*** Provided material ***

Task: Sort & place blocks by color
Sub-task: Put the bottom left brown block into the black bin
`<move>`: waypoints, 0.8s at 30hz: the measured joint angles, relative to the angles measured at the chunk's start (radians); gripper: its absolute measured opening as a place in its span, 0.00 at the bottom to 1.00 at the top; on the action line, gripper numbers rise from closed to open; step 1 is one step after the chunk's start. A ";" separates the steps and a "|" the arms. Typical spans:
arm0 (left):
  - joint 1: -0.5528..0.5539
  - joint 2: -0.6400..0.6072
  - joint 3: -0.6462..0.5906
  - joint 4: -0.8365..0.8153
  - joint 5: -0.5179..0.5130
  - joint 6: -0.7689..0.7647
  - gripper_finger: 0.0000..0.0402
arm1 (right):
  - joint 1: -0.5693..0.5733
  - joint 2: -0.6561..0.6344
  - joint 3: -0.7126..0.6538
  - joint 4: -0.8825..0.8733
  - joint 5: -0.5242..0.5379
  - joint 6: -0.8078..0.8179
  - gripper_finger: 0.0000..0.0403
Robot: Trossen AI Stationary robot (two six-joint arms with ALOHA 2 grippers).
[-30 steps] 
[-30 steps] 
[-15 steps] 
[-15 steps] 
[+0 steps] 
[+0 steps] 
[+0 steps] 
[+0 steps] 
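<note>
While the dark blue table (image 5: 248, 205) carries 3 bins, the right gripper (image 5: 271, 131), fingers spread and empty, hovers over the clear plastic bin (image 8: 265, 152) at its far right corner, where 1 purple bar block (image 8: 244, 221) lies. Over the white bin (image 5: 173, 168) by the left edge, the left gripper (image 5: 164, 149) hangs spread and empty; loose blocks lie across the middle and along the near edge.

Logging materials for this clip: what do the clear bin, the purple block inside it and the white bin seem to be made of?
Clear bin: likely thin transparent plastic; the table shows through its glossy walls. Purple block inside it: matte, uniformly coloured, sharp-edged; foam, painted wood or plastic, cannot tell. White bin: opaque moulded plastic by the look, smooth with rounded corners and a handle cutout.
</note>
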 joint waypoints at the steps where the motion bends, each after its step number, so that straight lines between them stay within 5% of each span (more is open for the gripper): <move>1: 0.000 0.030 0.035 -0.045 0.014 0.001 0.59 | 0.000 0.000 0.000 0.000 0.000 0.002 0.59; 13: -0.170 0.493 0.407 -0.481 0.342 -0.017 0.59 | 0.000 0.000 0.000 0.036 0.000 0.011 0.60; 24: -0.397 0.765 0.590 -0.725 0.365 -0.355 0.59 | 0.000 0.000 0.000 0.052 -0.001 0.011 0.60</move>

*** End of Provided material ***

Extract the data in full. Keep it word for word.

Task: Sort & place blocks by color
Sub-task: Put the bottom left brown block into the black bin
`<move>`: waypoints, 0.8s at 30hz: the measured joint angles, relative to the angles measured at the chunk's start (radians); gripper: its absolute measured opening as a place in its span, 0.00 at the bottom to 1.00 at the top; on the action line, gripper numbers rise from closed to open; step 1 is one step after the chunk's start. A ";" separates the steps and a "|" the arms. Typical spans:
arm0 (left):
  - joint 1: -0.5528..0.5539
  - joint 2: -0.6400..0.6072
  - joint 3: -0.6462..0.5906
  - joint 4: -0.8365..0.8153
  - joint 5: -0.5179..0.5130
  - joint 6: -0.7689..0.7647
  - gripper_finger: 0.0000..0.0402
arm1 (right):
  - joint 1: -0.5693..0.5733
  - joint 2: -0.6561..0.6344
  - joint 3: -0.7126..0.6538
  - joint 4: -0.8825..0.8733
  - joint 5: -0.5242..0.5379
  - joint 6: -0.8078..0.8179
  - gripper_finger: 0.0000..0.0403
Robot: Trossen AI Stationary robot (two six-joint arms with ALOHA 2 grippers).
[-30 steps] 
[-30 steps] 
[-15 steps] 
[-15 steps] 
[+0 steps] 
[+0 steps] 
[+0 steps] 
[+0 steps] 
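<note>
While the dark blue table (image 5: 248, 205) carries 3 bins, the right gripper (image 5: 271, 131), fingers spread and empty, hovers over the clear plastic bin (image 8: 265, 152) at its far right corner, where 1 purple bar block (image 8: 244, 221) lies. Over the white bin (image 5: 173, 168) by the left edge, the left gripper (image 5: 164, 149) hangs spread and empty; loose blocks lie across the middle and along the near edge.

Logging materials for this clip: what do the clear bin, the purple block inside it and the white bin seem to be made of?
Clear bin: likely thin transparent plastic; the table shows through its glossy walls. Purple block inside it: matte, uniformly coloured, sharp-edged; foam, painted wood or plastic, cannot tell. White bin: opaque moulded plastic by the look, smooth with rounded corners and a handle cutout.
</note>
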 joint waypoints at the steps where the motion bends, each after its step number, so that straight lines between them stay within 5% of each span (more is open for the gripper): <move>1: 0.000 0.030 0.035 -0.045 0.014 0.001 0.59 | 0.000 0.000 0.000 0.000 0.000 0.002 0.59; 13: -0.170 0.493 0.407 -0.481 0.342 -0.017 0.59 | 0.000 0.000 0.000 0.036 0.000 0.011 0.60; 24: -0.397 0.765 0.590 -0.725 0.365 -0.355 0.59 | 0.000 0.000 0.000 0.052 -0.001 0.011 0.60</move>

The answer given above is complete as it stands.